А молодой человек вновь и вновь поражал меня какой-нибудь неожиданностью, которую нелегко было ни объяснить, ни оправдать. Был он умный и образованный, а делал все необычно, выходя за рамки предполагаемого. Он окончил школу в Стамбуле, странствовал по Востоку, был мудеризом в медресе, чиновником Порты, офицером, все бросил почему-то и перебрался в Дубровник, потом вернулся домой с каким-то дубровницким купцом и его женой, говорили, будто он влюбился в эту белокожую черноволосую латинянку с серыми глазами, она и сейчас живет со своим мужем в квартале латинян, потом судился со своим дальним родственником, прибравшим к рукам его имущество, и отказался от иска, увидев, сколько ртов кормит тот бедняга, затем женился на дочери этого дальнего родственника, которую ему навязали, чтобы таким образом как-то вернуть долг, а потом, увидев, чем его осчастливили, убежал очертя голову, все бросил вместе с домом и занялся торговлей, странствуя, к ужасу семейства, то на восток, то на запад. Как ему удавалось соединить воедино все эти занятия и что тут было его, сказать трудно. Ничего, посмеивался он сам, жить как-то нужно, и, в конце концов, не все ли равно как. Он был слишком болтлив для чиновника Порты, слишком неукротим для мудериза, слишком образован для гуртовщика. Ходили слухи, будто его выставили из Стамбула, много рассказывали о его благородстве, равно как и об отсутствии такового, о его исключительных способностях и о полнейшем их отсутствии; его называли жестоким, когда он начал тяжбу, и дураком, когда от нее отказался; одни корили его бесстыдством за то, что живет с дубровчанкой, втайне от простака мужа, другие считали простаком его самого, поскольку дубровчанка и ее муж неплохо на нем наживались. И он, пропущенный через мелкое сито сплетен, был удобной мишенью для сотен любопытных гадателей, особенно поначалу, пока к нему не привыкли, а он на все махал рукой, ему было все в жизни безразлично. Он общался со всеми, беседовал с мудеризами, торговал с купцами, кутил с босяками, шутил с подмастерьями, равный им во всем, чем бы он ни занимался, и тем не менее неудачник.

Мне не хотелось говорить с ним о брате, он огорчился бы — ненадолго, рассердился бы — ненадолго. Мне не давал покоя и вчерашний разговор с его сестрой. Я предпочел бы, чтоб Хасан не появлялся.

К счастью, он был ненавязчив. И, к счастью, его заинтересовал разговор с хафизом Мухаммедом. Я смогу все отложить.

Влага и тепло — источники жизни, говорил хафиз Мухаммед.
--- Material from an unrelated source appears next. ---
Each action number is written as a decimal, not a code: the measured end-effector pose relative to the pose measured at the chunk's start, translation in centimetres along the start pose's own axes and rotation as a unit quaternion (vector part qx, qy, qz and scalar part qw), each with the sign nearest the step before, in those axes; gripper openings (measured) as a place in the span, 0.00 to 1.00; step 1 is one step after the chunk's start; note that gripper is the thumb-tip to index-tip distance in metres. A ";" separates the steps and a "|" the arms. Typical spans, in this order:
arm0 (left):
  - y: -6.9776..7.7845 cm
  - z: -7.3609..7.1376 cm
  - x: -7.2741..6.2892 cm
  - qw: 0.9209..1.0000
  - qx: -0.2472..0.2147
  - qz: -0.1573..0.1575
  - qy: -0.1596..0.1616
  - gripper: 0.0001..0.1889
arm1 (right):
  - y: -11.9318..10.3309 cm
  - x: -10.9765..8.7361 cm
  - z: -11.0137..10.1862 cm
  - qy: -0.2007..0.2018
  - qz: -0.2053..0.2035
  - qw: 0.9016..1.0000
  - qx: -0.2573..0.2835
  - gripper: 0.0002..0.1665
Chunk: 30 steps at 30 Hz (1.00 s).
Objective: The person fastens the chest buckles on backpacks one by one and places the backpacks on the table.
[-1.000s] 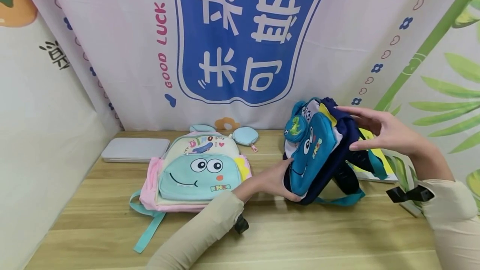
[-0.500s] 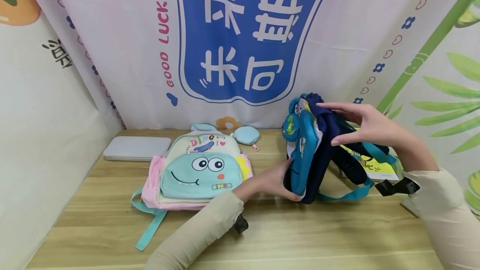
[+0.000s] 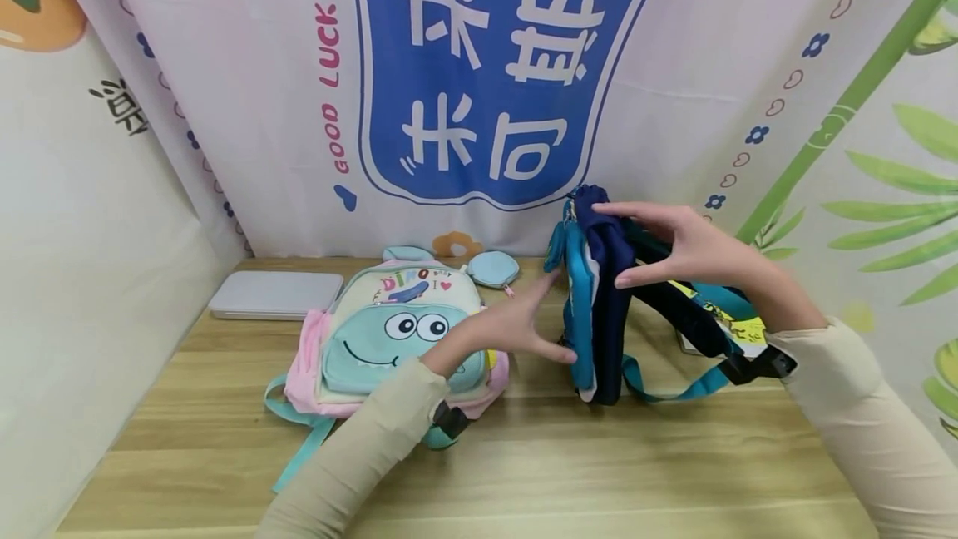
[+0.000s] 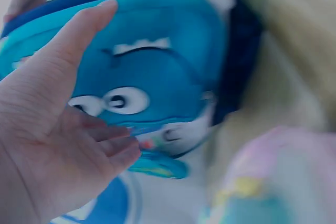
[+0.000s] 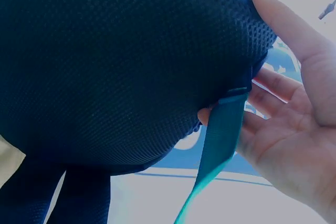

В гниющей сырости и зародились живые существа, без форм, без щупальцев, просто палочки и зернышки, в которых таилась жизненная сила, они передвигались во мраке слепоты, плутая без цели и смысла, обитая в воде, выбираясь на сушу, закапываясь в ил. Так прошли тысячи лет.

— А бог? — спросил Хасан.

Он сказал это в шутку, но вопрос был серьезный. Хафиз Мухаммед не пожелал его услышать.

— Так прошли тысячи лет, крохотные, беспомощные существа видоизменялись, одни привыкали к суше, другие к воде. Вначале слепые и глухие, без рук, без ног, без чешуи или панциря, но все продолжали жить, и эта жизнь развивалась после гибели многих из них.